NCPA - National Center for Policy Analysis

FAIR TRADE FOR U.S. BUSINESS

July 3, 2007

In 1955, foreign countries' Value Added Tax (VAT) rates on U.S. imports were only 2 percent to 4 percent. Since then, however, countries have caught on how to use the tax to cheat the United States, says syndicated columnist Phyllis Schlafly.

Consider:

  • The average VAT imposed by all our trading partners today is 15.7 percent of the cost of the good.
  • European Union nations average a VAT of 19.2 percent.
  • The VAT is one of the major factors causing the loss of 3.2 million manufacturing jobs since 2000 and the dramatic increase in our trade deficit to $763.6 billion in 2006.

This disparate treatment has proved harmful and costly, says Schlafly:

  • The refunds of indirect taxes amount to subsidies to foreign companies that export to the United States even though subsidies are supposed to be prohibited by World Trade Organization rules.
  • U.S. exporters must pay "direct" U.S. taxes, and then the so-called "indirect" tax at the foreign border in order to get their products and services admitted.
  • The VAT import tax is levied on the price of the "landed cost," which includes the costs of the product and transportation.

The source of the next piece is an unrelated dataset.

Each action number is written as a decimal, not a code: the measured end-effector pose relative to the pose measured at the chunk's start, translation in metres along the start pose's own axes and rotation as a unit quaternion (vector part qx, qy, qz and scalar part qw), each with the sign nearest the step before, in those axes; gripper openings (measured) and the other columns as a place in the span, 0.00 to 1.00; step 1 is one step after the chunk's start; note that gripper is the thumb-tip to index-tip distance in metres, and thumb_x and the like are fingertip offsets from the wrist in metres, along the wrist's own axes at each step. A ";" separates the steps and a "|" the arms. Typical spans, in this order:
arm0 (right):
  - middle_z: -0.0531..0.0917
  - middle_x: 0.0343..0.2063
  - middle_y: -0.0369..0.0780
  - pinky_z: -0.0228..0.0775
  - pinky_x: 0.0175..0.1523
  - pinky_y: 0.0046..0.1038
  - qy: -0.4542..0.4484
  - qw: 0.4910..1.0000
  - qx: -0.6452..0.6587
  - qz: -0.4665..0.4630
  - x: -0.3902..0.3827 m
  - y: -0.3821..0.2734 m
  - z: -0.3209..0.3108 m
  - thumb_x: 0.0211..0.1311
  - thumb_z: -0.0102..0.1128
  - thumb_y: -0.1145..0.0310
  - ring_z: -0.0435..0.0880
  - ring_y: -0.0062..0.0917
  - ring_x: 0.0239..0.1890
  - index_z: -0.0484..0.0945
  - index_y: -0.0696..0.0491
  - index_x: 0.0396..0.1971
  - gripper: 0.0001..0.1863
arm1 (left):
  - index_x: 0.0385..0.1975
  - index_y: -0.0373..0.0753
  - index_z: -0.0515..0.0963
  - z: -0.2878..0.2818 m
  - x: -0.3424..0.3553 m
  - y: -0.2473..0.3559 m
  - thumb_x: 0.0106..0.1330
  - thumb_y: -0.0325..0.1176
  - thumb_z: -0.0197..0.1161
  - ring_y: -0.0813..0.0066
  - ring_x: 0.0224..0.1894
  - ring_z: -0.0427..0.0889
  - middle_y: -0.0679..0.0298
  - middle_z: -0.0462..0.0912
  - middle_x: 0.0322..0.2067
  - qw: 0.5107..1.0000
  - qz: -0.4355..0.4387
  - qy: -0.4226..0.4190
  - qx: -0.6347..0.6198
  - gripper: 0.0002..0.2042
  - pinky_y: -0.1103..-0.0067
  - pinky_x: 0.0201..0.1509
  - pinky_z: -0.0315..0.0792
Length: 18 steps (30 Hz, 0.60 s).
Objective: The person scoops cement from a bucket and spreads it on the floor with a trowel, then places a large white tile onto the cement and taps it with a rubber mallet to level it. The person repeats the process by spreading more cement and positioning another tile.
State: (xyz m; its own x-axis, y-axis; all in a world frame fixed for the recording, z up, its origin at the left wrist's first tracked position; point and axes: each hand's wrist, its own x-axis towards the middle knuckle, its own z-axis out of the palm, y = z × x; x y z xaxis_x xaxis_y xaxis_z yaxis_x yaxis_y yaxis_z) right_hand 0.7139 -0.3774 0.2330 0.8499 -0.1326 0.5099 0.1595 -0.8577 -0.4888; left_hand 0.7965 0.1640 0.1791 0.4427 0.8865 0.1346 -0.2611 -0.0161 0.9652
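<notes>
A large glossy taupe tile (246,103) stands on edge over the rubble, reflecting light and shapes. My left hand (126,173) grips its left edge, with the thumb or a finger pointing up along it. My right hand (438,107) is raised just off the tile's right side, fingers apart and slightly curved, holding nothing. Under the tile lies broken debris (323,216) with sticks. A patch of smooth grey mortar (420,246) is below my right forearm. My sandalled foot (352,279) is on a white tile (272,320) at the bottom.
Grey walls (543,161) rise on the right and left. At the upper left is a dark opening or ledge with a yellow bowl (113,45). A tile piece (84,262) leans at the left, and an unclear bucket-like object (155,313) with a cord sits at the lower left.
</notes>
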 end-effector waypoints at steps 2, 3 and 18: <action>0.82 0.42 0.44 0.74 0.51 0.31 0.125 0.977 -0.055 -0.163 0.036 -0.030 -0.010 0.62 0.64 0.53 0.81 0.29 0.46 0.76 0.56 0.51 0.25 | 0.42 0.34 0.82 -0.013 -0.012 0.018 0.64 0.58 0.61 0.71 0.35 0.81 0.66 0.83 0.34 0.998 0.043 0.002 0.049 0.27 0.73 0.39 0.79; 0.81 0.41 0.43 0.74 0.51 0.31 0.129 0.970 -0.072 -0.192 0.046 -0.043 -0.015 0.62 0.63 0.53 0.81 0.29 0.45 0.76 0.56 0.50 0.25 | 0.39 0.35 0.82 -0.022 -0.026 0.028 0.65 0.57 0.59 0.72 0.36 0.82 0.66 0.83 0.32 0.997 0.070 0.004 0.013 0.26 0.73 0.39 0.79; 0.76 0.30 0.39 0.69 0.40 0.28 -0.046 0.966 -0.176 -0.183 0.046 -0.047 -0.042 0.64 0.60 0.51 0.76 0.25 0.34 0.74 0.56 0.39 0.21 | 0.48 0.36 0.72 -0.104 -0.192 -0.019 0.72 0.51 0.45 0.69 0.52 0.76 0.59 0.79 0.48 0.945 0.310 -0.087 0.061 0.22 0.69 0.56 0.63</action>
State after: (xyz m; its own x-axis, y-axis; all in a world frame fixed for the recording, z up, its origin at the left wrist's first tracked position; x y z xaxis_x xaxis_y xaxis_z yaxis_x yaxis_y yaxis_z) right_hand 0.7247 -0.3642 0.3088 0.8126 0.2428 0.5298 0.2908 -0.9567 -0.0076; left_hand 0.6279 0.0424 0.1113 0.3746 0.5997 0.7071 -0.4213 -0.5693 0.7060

The silver lining, however, is the newly introduced Border Tax Equity Act.  Under this legislation:

  • If VAT charging countries refuse to agree to a reasonable negotiated solution, the United States would charge an offsetting assessment on imports of goods and services equal to the amount of VAT the foreign government rebates to its exporters.
  • In addition, the United States would issue rebates equal to the amount of VAT taxes that U.S. exporters are forced to pay on goods they sell to other countries.